Gail Taylor, who has made a career of helping high-net-worth individuals reach their retirement goals, has long had some goals of her own. She always thought that when she had made enough money to retire, she would do some work to make the world a better place. Her dream was to help people in the developing world through philanthropic work, focusing on human rights.
But Ms. Taylor, a vice-president and investment adviser at CIBC Wood Gundy in Edmonton, found that she didn't have to wait for retirement to start contributing to the greater good.
In 2007, following the advice of a career coach, she began looking for ways to start making a difference without retiring.
Through the responsible investing movement, she discovered the perfect way to align her professional life with her personal values. She found that she could help clients make money while at the same time supporting companies that included environmental, social and governance concerns in the way they did business. Thus "ESG" soon became her guiding principle.
"I call it building your prosperity while strengthening the world," Ms. Taylor says. "I expected a haircut. I thought I was going to lose 20 per cent of the practice, but when I went to my clients and said, 'Here's what I'd like to shift over to,' I got no pushback. I thought, wow, this is great."
Indeed, a growing number of investors are expecting corporations not only to make money but to make it in responsible ways.
According to the Responsible Investment Association of Canada, assets under management in this category rose to more than $1-trillion at the end of 2013, a 68-per-cent increase from two years earlier. While the majority of that growth came from institutional investors, responsible-investing-oriented retail mutual funds and venture capital funds grew from $13.48-billion to $17.5-billion over the same two-year period.
It's no longer a question of responsibility against maximum returns, especially when it comes to the long view. It is becoming accepted wisdom that the best companies are the ones that offer both.
ESG is increasingly being seen as a risk management tool that helps companies avoid harm to their reputation that can result from behaving badly. And in these days of social media and instant communication, a hit to reputation can quickly translate to the bottom line.
"The biggest myth out there right now is that you have to give up return," Ms. Taylor says. "But you don't. My portfolios make the same returns as my traditional portfolios did. And any time you look at a responsible index compared with a traditional index, it tends to be the same, plus or minus 50 basis points."
Ms. Taylor uses large money managers, such as Guardian Capital Group Ltd., to suggest stocks and manage trades in her clients' accounts, which start at a minimum of $250,000. This gives her clients access to advice that is generally available to much larger investors, such as pension funds.
She applies an ESG screening framework developed by the global research firm Sustainalytics to weed out companies that don't live up to responsible standards.
For Ms.

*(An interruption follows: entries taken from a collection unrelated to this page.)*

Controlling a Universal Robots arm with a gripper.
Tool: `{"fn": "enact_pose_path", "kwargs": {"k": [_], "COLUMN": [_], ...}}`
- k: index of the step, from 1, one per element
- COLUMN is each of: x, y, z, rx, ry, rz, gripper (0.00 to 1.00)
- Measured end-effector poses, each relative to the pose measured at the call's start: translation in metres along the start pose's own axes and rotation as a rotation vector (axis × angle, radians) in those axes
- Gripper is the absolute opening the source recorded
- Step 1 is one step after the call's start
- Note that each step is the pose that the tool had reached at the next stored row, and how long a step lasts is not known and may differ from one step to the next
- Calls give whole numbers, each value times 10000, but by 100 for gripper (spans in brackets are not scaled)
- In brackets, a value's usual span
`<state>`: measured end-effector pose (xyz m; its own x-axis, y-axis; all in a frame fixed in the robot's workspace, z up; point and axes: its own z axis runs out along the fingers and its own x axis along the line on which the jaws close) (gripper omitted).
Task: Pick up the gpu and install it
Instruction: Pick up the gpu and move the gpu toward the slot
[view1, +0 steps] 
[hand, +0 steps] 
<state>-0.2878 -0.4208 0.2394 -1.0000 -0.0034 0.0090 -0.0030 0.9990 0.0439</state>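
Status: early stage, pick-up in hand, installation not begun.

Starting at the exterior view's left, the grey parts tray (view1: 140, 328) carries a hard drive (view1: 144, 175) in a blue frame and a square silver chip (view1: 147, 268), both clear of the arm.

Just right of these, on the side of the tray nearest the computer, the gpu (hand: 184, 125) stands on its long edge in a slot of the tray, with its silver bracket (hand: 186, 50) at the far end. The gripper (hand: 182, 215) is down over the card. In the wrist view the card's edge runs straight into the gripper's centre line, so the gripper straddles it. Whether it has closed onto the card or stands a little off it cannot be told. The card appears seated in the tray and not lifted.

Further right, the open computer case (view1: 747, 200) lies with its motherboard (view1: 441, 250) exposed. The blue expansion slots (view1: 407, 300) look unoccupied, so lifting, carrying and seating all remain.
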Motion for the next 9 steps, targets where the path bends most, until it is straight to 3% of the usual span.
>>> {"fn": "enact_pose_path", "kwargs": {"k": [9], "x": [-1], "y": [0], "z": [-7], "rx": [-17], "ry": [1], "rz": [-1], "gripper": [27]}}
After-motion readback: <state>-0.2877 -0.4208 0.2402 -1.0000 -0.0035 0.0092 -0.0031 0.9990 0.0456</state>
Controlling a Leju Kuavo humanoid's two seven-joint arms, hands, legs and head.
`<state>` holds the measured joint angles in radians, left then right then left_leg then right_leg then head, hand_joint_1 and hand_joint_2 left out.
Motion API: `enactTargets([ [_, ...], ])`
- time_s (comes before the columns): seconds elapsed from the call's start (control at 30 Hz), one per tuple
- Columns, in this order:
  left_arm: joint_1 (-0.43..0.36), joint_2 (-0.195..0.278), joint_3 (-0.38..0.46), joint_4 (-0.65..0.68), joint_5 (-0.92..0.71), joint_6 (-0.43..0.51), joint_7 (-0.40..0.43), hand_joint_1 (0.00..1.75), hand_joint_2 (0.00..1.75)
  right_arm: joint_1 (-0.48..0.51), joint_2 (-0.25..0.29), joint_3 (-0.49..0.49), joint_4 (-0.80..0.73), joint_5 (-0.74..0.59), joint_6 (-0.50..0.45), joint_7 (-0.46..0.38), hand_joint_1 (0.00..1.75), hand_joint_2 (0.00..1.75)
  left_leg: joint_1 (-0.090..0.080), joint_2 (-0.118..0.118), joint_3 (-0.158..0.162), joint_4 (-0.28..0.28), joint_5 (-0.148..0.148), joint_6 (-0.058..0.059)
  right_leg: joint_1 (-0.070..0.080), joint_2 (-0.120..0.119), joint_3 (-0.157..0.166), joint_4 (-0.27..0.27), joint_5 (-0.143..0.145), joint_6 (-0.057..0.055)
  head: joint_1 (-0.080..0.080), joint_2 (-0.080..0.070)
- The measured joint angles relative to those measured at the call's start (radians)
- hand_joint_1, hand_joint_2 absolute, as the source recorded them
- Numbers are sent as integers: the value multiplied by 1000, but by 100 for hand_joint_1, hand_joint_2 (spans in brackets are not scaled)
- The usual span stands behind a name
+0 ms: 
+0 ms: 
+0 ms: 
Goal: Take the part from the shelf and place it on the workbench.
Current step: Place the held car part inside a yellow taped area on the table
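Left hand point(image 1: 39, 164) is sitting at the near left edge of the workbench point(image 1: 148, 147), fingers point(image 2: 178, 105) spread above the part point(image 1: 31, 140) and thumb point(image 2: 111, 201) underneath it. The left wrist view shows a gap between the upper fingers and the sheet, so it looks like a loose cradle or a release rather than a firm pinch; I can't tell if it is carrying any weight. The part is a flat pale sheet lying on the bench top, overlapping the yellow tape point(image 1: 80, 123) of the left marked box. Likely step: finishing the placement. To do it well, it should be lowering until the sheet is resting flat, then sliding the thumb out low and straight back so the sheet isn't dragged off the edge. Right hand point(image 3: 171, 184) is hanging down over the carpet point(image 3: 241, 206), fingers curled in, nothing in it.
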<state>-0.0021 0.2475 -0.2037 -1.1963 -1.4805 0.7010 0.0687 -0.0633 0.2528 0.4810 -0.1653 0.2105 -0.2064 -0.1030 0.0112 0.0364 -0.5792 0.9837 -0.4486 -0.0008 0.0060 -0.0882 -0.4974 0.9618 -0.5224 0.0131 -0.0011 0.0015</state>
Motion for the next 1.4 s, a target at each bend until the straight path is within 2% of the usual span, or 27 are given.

Taylor, companies that deal in weapons, tobacco and pornography are off the table. She doesn't exclude fossil fuels but rather looks for resource companies that are working toward sustainability and take environmental concerns seriously. She relies on research to weed out the ones that are simply "greenwashing," rather than contributing to sustainability in meaningful ways. She likes companies that are putting R&D dollars into alternative sources of fuel.
Research companies also help when it comes to screening for societal considerations. "I can say, 'I don't want to own anything that has a controversy right now with respect to human rights,' and they come back and say, 'Okay, then you can't own these five companies.'"
Social factors also include employee relations, labour standards, work-force diversity, relationships with unions, child labour and health and safety concerns.
The screening also eliminates companies that have contractor or supply-chain issues with regard to the environment or human rights. If there has been controversy or an incident, however, some companies are given a second look if they respond quickly to fix problems.
Deb Abbey, chief executive officer of the Responsible Investment Association, says that ESG is becoming increasingly mainstream as part of good investment management. She cites a recent survey by the CFA Institute in which 73 per cent of respondents said they take ESG issues into account in their investment analysis and decision-making.
According to Ms. Abbey, issues in the forefront are climate change, human rights and executive compensation.
"I think responsible investors are united in the goal of trying to move us down the path to a low carbon future," she says. Some rule out companies that are engaged in fossil fuel production altogether and will invest only in renewables. Another approach is to look at how corporations are managing their fossil fuel consumption.
When it comes to corporate governance, investors are looking at executive pay for performance, particularly long-term performance. There is also more concern about disclosure of executive pay and the desire for a healthy separation between chairs and chief executives.
"Companies that have good governance are also likely to see long-term risk management policies that flow through both social and environmental and other areas," Ms. Abbey says. "We're finding more and more that companies that don't pay attention to these issues are being penalized in the marketplace."
But while responsible investing is definitely catching on, advocates such as Ms. Taylor say there is still a lot of work to be done.
"Another myth is the belief that corporations are already using stakeholder theory [which states that good management goes beyond the mandate to please solely the shareholders], that ESG is already built into most of their mandates," she says. "But it's not."
Moving away from a shareholders-only approach of past decades is a big job, she adds. "It's like trying to turn a cruise ship around."